■ EXERCISE ■
Set down word for word each line from the start of the listing through the line that contains "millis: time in", both included.
====
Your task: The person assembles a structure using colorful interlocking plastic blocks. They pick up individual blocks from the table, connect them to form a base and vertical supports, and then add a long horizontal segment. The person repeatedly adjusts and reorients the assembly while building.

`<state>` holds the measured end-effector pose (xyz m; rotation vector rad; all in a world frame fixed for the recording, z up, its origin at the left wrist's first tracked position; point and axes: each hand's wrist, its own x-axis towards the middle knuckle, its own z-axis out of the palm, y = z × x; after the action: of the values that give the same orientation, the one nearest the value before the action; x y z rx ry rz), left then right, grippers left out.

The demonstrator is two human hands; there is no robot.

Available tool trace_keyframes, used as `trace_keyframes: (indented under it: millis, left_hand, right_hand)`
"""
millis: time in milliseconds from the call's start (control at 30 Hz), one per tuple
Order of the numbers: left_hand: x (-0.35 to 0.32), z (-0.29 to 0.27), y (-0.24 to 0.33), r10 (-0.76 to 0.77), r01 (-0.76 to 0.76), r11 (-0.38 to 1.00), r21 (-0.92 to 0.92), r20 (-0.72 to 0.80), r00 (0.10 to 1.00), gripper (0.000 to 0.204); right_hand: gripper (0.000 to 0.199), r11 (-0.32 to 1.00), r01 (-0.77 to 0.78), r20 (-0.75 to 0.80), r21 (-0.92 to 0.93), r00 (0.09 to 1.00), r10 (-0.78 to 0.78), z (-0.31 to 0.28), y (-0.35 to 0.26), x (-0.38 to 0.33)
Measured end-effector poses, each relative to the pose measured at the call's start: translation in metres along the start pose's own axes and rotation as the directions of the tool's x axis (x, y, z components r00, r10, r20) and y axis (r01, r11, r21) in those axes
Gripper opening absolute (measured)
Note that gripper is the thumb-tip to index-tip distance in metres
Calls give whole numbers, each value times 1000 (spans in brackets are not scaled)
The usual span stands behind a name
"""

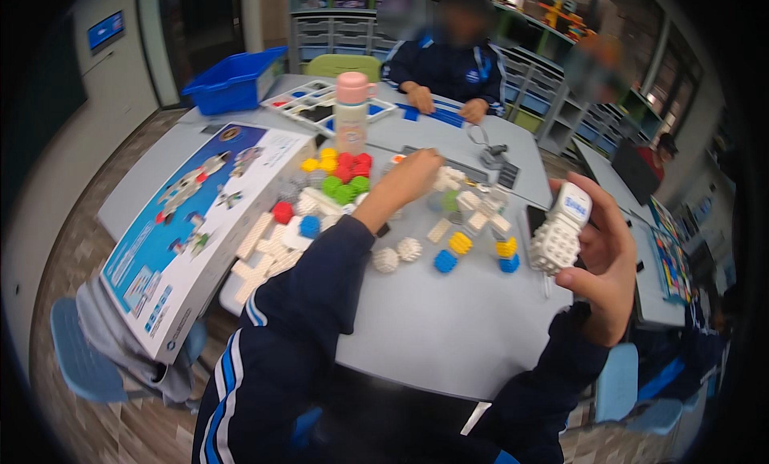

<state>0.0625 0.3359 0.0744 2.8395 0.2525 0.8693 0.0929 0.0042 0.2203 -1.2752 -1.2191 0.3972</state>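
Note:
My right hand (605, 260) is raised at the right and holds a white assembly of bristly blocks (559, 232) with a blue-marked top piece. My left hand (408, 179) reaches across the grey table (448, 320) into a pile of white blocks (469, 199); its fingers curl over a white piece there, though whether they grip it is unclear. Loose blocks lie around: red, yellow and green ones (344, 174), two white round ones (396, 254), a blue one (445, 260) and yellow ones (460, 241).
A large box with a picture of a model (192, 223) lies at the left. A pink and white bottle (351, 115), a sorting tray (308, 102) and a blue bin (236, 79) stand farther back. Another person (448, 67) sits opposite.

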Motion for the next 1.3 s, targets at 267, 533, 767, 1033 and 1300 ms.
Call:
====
■ EXERCISE SOLUTION ■
Your task: The person assembles a structure using colorful interlocking plastic blocks. They pick up individual blocks from the table, connect them to form a base and vertical supports, and then add a long horizontal segment. The person repeatedly adjusts and reorients the assembly while building.

`<state>` holds the measured end-effector pose (xyz m; rotation vector rad; all in a world frame fixed for the recording, z up, its origin at the left wrist's first tracked position; point and axes: each hand's wrist, its own x-axis towards the middle knuckle, its own z-axis out of the palm, y = z × x; after the action: of the values that give the same orientation, the one nearest the value before the action; x y z rx ry rz), left then right, grippers left out.

The demonstrator is two human hands; there is no robot.

Available tool trace_keyframes, used as `trace_keyframes: (indented under it: millis, left_hand, right_hand)`
"""
millis: time in milliseconds from the call's start (control at 30 Hz), one per tuple

Nothing else is required to complete the exercise.